Irina, la petite fille que j’avais réussi à sauver a insisté pour me voir. Et comme la réunion ne semble pas commencer tout de suite, j’ai eu envie de mieux connaître celle que j’ai sauvée. Elle est désormais seule au monde, j’ai bien peur de devoir continuer à l’aider. Ses parents ont dû être broyés par l’émeute sanglante. Comment lui expliquer qu’elle devra vivre sans eux ? Je prends dans mes bras ce petit bout’chou dont les yeux inquiets sont cachés par des cheveux d’or bouclés. Je lui souffle qu’à partir de maintenant, elle habitera avec moi. Cela me fait une drôle d’impression d’avoir dit cette phrase. Suis-je en train de changer ? Qu’est devenu ce loup solitaire meurtri ? Irina, ma nouvelle petite fille - j’ai encore du mal à l’écrire -, passe ses doigts sur mes cheveux et dit « J’adore tes mèches ». Il est vrai que je n’ai rien du look militaire. Mes cheveux noirs de jais un peu longs se sont depuis peu teintés des quelques lignes blanches. Ce petit moment d’affection m’a fait le plus grand bien. Est-ce cela le bonheur des enfants ? Denska, le commandant me rappelle que notre réunion doit commencer.

Le chef d’état-major enfin réuni, je m’assois à droite de Denska qui préside l’assemblée. A sa gauche, Rotaza, le chef des pilotes montre des signes d’impatience. Nous avons vieilli, mais visiblement, toujours d’attaque quand il s’agit de faire décoller ce vaisseau. Je suis le premier entrer dans le vif du sujet.

̶ Comment tout cela a-t-il pu arriver ?

Mon ton n’est visiblement pas aussi neutre que j’espérais. Une grande souffrance semble brûler les prochains mots. « Marsha, Ell...éa... Elles se sont sacrifiées pour nous protéger tous. On ne devait plus craindre aucune menace. "

« ̶ Ce n’est peut-être pas le moment de parler du passé... » coupe le commandant Denska.

Je ne suis pas convaincu que ma question appartient totalement au passé. Mais en pareille circonstance, je sais différer mes interrogations.

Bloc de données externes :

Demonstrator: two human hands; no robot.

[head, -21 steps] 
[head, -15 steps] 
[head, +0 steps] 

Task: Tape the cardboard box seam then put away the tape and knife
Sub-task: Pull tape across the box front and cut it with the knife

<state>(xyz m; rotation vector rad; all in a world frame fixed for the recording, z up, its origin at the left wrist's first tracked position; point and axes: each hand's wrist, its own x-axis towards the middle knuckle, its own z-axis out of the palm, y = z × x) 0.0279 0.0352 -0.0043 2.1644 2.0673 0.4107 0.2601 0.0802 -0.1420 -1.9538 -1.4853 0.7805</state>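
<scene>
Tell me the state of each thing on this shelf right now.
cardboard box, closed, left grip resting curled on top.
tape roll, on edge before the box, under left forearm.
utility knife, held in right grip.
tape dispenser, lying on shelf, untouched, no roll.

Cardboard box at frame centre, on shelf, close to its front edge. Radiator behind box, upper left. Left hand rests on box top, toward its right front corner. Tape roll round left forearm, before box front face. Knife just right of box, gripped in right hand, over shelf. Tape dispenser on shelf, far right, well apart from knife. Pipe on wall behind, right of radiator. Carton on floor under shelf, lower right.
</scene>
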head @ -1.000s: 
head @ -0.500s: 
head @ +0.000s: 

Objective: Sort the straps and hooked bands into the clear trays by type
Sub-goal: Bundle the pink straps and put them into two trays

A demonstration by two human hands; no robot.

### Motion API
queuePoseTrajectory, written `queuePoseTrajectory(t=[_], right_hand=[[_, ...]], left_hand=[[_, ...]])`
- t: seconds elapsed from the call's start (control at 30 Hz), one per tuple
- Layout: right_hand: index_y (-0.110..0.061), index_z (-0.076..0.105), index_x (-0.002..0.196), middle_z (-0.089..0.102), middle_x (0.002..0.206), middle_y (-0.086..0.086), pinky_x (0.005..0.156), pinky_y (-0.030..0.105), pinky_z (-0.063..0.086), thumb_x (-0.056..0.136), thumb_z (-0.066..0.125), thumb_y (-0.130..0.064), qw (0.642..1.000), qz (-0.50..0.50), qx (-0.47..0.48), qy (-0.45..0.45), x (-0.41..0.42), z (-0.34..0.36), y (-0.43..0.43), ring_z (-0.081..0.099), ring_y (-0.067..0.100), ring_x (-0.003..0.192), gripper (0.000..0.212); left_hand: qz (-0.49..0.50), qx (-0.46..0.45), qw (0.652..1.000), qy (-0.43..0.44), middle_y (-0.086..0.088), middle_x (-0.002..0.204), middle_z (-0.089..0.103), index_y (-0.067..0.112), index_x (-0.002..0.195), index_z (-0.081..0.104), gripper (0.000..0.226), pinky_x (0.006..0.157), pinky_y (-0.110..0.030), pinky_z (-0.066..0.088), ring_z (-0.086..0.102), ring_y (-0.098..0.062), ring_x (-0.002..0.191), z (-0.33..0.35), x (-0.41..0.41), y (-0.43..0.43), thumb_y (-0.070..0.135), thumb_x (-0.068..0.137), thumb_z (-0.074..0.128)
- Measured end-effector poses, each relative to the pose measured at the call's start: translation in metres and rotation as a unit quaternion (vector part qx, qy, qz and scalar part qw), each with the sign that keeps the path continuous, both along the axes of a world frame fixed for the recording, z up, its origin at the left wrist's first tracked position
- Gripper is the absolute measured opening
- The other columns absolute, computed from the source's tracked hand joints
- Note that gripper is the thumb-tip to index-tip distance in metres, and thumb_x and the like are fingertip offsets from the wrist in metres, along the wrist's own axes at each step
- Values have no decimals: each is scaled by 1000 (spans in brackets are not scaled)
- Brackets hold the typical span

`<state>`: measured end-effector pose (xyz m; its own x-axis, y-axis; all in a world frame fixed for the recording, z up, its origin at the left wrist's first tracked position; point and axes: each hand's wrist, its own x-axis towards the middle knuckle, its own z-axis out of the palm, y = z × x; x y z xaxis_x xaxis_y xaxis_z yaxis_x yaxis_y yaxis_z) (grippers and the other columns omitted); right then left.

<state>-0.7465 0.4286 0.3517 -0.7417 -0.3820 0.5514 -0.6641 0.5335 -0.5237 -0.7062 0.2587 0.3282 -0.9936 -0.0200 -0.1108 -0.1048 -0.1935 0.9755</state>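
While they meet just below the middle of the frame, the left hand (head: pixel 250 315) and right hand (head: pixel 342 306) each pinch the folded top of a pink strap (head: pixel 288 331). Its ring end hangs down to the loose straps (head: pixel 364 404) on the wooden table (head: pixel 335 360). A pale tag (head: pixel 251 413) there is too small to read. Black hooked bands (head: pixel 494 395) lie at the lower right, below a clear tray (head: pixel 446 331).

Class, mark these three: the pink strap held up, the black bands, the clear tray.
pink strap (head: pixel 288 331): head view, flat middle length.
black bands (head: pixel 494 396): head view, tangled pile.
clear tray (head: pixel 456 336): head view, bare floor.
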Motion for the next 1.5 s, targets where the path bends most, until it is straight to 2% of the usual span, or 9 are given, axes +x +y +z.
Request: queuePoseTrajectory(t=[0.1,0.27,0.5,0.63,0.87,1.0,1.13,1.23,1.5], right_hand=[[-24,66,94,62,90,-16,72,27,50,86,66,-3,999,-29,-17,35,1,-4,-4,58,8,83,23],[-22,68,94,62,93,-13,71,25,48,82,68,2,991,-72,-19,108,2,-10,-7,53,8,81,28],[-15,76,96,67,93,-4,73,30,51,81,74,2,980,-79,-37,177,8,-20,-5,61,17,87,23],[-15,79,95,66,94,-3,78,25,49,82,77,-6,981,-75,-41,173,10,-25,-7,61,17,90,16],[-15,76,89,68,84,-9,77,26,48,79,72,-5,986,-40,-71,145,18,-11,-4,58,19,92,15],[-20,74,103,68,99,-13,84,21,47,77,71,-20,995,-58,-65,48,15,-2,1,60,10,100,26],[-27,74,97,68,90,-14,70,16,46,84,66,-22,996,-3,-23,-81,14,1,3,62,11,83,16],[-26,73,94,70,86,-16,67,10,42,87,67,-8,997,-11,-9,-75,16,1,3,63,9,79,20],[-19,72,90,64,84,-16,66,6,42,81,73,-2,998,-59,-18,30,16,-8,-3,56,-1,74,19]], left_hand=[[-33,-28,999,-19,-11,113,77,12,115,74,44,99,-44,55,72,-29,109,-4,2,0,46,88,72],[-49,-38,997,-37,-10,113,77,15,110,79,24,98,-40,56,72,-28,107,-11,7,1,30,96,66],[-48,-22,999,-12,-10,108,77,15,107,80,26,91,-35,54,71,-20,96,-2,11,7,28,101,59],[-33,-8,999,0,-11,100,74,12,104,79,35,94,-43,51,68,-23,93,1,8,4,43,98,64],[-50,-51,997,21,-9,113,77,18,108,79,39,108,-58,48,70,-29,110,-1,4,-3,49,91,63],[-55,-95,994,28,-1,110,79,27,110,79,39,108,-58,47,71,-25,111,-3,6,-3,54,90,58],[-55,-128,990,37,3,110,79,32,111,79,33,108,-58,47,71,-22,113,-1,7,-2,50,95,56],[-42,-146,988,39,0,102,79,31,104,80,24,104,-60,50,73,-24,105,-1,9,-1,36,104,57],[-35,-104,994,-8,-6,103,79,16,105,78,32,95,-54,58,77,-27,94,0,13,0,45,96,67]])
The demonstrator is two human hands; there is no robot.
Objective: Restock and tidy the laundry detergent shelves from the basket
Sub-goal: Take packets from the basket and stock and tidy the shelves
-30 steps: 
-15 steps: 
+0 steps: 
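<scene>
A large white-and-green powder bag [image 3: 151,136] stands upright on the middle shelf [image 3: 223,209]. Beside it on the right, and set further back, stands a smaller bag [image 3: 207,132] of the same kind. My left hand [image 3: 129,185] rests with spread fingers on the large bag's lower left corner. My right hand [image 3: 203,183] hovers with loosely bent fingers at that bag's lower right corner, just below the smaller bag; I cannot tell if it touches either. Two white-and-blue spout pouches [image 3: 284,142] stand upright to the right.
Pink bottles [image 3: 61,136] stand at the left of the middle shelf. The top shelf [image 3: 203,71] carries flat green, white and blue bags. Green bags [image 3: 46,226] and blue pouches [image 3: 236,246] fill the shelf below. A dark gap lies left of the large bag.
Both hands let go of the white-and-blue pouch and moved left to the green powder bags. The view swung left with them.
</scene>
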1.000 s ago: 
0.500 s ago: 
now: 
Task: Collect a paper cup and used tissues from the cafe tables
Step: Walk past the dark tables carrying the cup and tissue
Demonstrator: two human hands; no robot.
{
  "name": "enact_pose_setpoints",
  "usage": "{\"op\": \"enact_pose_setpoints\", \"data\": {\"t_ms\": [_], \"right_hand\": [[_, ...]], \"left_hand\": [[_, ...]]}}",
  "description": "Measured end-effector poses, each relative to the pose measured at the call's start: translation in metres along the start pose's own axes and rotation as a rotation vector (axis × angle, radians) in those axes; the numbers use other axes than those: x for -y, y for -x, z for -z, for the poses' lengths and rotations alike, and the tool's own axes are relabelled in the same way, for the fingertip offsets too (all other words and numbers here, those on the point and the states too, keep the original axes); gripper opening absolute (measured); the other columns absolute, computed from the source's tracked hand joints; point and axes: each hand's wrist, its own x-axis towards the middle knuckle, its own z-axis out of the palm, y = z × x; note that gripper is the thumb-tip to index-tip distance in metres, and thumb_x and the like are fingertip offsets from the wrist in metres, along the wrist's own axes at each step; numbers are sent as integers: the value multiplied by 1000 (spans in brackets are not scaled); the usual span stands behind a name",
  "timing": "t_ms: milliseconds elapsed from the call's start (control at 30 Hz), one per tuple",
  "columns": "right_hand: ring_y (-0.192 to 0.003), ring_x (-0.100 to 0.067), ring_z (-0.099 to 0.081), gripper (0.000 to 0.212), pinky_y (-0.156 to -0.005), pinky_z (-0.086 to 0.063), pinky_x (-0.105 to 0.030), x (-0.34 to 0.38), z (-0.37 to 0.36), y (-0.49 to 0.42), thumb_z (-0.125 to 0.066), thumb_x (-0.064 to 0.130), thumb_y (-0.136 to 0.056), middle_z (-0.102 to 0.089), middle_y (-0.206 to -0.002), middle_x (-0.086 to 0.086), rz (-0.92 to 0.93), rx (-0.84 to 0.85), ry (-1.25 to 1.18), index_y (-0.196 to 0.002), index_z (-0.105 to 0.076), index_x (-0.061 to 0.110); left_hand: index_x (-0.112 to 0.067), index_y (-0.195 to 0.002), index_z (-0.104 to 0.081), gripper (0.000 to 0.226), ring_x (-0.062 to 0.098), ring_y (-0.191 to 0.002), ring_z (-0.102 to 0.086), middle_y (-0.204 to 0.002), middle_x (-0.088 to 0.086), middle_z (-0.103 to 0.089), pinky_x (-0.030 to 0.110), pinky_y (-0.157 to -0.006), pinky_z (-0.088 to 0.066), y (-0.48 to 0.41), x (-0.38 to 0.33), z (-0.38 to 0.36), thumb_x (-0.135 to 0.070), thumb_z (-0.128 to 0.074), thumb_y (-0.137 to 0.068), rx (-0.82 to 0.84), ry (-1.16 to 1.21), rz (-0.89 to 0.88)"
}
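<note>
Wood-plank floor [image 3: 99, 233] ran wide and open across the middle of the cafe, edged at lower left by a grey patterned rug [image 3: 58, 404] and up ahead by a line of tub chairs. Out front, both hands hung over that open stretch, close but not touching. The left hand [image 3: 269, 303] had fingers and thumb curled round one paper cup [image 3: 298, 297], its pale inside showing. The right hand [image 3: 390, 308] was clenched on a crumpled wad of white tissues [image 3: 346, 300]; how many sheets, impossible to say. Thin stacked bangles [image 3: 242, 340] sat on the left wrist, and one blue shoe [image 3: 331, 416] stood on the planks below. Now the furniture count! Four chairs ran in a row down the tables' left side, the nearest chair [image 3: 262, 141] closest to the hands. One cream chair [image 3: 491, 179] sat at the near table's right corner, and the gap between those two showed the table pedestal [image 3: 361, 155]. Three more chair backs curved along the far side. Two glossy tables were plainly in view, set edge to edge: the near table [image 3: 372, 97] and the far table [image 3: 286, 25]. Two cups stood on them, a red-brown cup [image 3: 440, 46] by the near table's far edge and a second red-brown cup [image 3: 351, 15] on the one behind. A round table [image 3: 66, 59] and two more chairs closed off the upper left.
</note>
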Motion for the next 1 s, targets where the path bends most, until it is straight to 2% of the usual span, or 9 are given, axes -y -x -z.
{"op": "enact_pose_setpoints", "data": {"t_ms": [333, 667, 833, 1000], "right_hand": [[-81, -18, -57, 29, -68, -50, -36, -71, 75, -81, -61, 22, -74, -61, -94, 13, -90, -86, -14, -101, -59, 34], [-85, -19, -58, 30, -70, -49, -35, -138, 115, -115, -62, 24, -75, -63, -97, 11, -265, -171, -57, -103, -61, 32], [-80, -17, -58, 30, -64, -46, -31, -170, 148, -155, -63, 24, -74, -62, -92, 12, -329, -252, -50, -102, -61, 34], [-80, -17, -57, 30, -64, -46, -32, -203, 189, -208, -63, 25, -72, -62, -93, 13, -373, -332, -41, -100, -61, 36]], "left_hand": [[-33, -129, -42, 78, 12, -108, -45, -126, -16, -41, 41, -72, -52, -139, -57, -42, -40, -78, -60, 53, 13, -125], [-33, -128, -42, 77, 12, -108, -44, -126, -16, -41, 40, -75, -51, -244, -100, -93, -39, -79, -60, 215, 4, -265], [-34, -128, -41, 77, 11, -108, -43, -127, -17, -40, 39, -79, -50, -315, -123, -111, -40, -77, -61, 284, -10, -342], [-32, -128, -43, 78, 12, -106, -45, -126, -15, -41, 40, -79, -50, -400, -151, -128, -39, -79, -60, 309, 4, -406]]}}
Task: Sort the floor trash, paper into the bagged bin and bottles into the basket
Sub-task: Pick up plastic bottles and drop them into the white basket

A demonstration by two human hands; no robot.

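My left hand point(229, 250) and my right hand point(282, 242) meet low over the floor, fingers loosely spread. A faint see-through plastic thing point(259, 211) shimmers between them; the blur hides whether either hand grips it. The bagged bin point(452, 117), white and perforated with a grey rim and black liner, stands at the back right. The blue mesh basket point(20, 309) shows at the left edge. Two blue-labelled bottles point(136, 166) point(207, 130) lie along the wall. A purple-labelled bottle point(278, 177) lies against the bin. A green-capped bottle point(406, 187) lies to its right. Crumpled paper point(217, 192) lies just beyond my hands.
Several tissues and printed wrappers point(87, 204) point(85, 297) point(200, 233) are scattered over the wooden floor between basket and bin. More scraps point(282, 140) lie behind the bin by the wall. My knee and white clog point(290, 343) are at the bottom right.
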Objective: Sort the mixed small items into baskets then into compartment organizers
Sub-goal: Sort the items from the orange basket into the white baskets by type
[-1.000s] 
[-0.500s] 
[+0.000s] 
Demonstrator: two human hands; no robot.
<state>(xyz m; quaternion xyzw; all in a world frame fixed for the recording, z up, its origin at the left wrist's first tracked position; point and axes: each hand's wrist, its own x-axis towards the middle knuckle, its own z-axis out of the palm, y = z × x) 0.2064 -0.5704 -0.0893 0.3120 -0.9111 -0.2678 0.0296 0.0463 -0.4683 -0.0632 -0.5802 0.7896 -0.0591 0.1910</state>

« ̶ Rotaza, le Chef pilote a préparé le plan de vol », poursuit le Commandant dans un ton ferme pour aiguiser les esprits. « D’ici là, je compte sur toi pour organiser notre sécurité. »

Effectivement Chef... Comme d’habitude, tu ne consultes pas mon avis. Je suis certes doué pour exécuter les ordres,... conséquence d’une origine modeste ? Oh, c’est sûrement mon erreur aussi. J’ai enfilé l’uniforme comme une seconde peau alors que cela fait une éternité que ma nièce trouve que j’ai un look de clochard. Cet uniforme dont j’ai oublié jusqu’à la couleur et qui soudain fait jaillir ce gris anthracite à nouveau en moi.

« ̶ OK, Ysal’en n’est pas ici ? »

Ysal’en est la belle mère de ma nièce. Denska l’avait épousé à la mort de sa femme dans la Première Guerre. Marsha sa femme était l’assistante d’Elléa, notre médecin biologiste. Ces deux femmes vénérées aujourd’hui comme des déesses avaient apporté la paix grâce aux leurs travaux, mais grâce aussi à leur sacrifice. Nous étions des immigrés d’une terre, devenue stérile à cause de la surexploitation et nous sommes venus trouver refuge ici. Une planète en tout point identique à la nôtre, exceptée qu’elle portait en elle une grave maladie. Grâce à notre science, nous avons pu stopper la guerre, et nous avons guéri le peuple autochtone. Nous avons subi de lourdes pertes, d’inconsolables actes de courage. Nous aurions pu abandonner la lutte et choisir une autre planète, mais celle-ci ressemblait tant à la nôtre.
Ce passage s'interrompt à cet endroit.